Pluie de réactions suite à la capture et à l’exfiltration du président Maduro vers les États-Unis d’Amérique
Après la déclaration du président américain Donald Trump, indiquant que les États-Unis ont capturé le président vénézuélien Nicolás Maduro à l’issue d’une opération militaire de grande envergure, plusieurs pays, notamment la France, la Chine, l’Italie et la Russie, ont réagi.

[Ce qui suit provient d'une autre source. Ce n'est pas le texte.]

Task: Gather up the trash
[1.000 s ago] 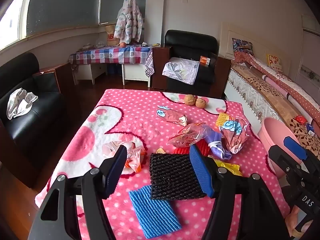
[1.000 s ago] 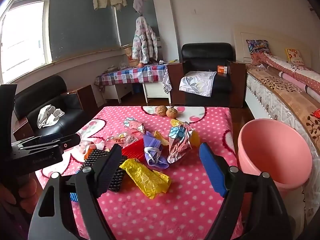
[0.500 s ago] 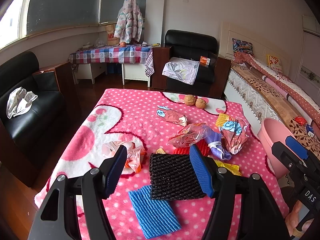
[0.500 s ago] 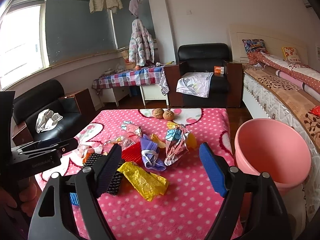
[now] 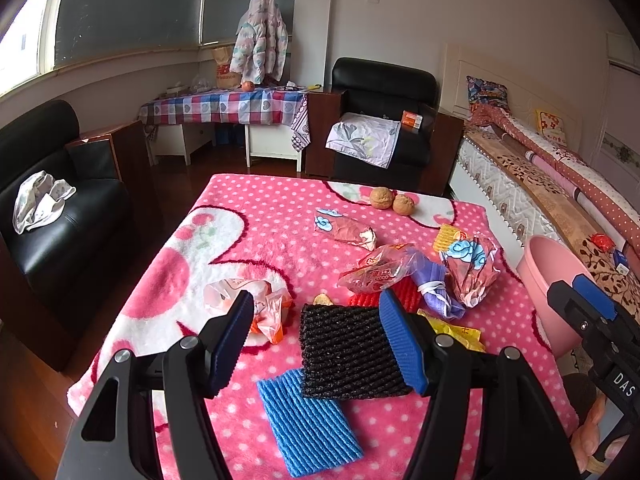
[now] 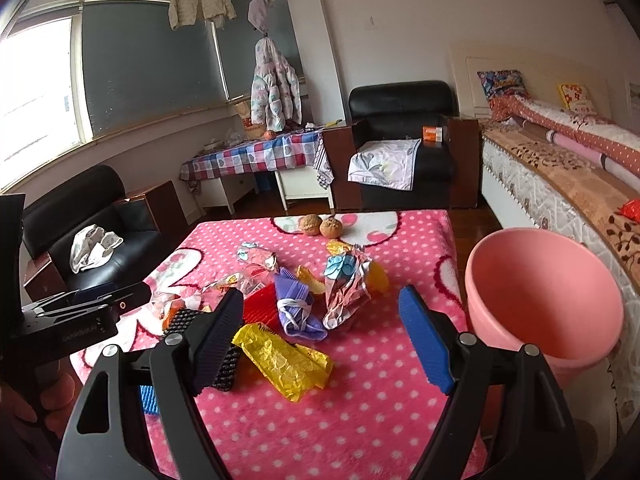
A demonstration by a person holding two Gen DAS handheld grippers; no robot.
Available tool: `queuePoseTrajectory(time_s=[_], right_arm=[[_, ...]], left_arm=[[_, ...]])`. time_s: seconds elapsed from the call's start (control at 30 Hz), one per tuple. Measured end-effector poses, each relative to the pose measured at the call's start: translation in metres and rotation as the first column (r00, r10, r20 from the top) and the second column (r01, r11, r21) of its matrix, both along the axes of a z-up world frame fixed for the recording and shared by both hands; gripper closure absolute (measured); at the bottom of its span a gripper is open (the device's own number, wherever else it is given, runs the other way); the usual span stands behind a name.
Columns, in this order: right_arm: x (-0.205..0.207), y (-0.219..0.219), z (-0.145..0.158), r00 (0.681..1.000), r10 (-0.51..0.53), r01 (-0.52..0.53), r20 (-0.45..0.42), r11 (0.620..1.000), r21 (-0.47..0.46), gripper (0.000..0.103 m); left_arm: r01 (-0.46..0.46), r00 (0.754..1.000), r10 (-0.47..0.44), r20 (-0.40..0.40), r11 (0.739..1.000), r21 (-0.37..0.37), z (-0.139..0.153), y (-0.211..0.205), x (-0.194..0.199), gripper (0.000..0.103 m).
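Hovering over the bench point(image 6: 380, 412), your left tongs point(image 5: 316, 326) and right tongs point(image 6: 320, 320) gape empty; no trash is taken. Wrappers point(image 6: 286, 356) litter the middle. Next, judge: clamp one, carry to bucket point(image 6: 540, 296).

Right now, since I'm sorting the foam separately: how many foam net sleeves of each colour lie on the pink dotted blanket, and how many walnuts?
Black foam net sleeve: 1
Blue foam net sleeve: 1
Red foam net sleeve: 1
Brown walnuts: 2
Total: 5
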State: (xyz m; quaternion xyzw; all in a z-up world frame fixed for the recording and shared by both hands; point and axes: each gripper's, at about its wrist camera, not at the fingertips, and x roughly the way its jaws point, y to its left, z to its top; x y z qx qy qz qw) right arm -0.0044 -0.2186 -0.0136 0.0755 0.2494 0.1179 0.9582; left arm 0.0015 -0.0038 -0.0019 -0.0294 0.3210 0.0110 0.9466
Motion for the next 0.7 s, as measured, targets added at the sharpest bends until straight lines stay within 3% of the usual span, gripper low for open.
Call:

Ainsi, le ministre français des Affaires étrangères, Jean-Noël Barrot, a condamné la capture du président vénézuélien Nicolás Maduro par les forces américaines lors d’une opération qui, selon lui, ne contrevient pas au droit international. Il estime toutefois qu’aucune solution politique durable dans le pays ne saurait être imposée de l’extérieur.
Le gouvernement italien considère qu’une action militaire extérieure n’est pas la manière appropriée de mettre fin aux régimes totalitaires, tout en jugeant légitime, dans le même temps, une intervention militaire défensive face à des attaques hybrides.
Parallèlement, la Chine, dont le Venezuela est l’un des principaux fournisseurs de pétrole, s’est dite profondément choquée et a fermement condamné le recours flagrant à la force par les autorités américaines contre un État souverain. Pékin estime que cet acte menace la paix et la sécurité en Amérique latine et dans les Caraïbes, qualifiant ce comportement d’hégémonique et de violation grave du droit international, portant atteinte à la souveraineté du Venezuela.
Pour sa part, la Russie a déclaré que les États-Unis ont commis un acte d’agression armée contre le Venezuela, un acte jugé profondément préoccupant et condamnable. Selon le ministère russe des Affaires étrangères, l’hostilité idéologique a pris le pas sur le pragmatisme économique.
Notons que ce samedi 3 janvier, lors d’une conférence de presse tenue à Mar-a-Lago, en Floride, le président américain Donald Trump a annoncé que les États-Unis prennent temporairement la direction du Venezuela. Selon lui, cette décision vise à éviter un vide du pouvoir à Caracas et à garantir une transition politique qu’il juge sûre, appropriée et judicieuse.
Cependant, en Haïti, les autorités de la transition n’ont jusqu’à présent pipé mot à ce sujet.
Pour rappel, le leader de gauche vénézuélien, dont on ignore encore le lieu de détention, devra répondre devant la justice américaine d’accusations liées au trafic de drogue et au terrorisme.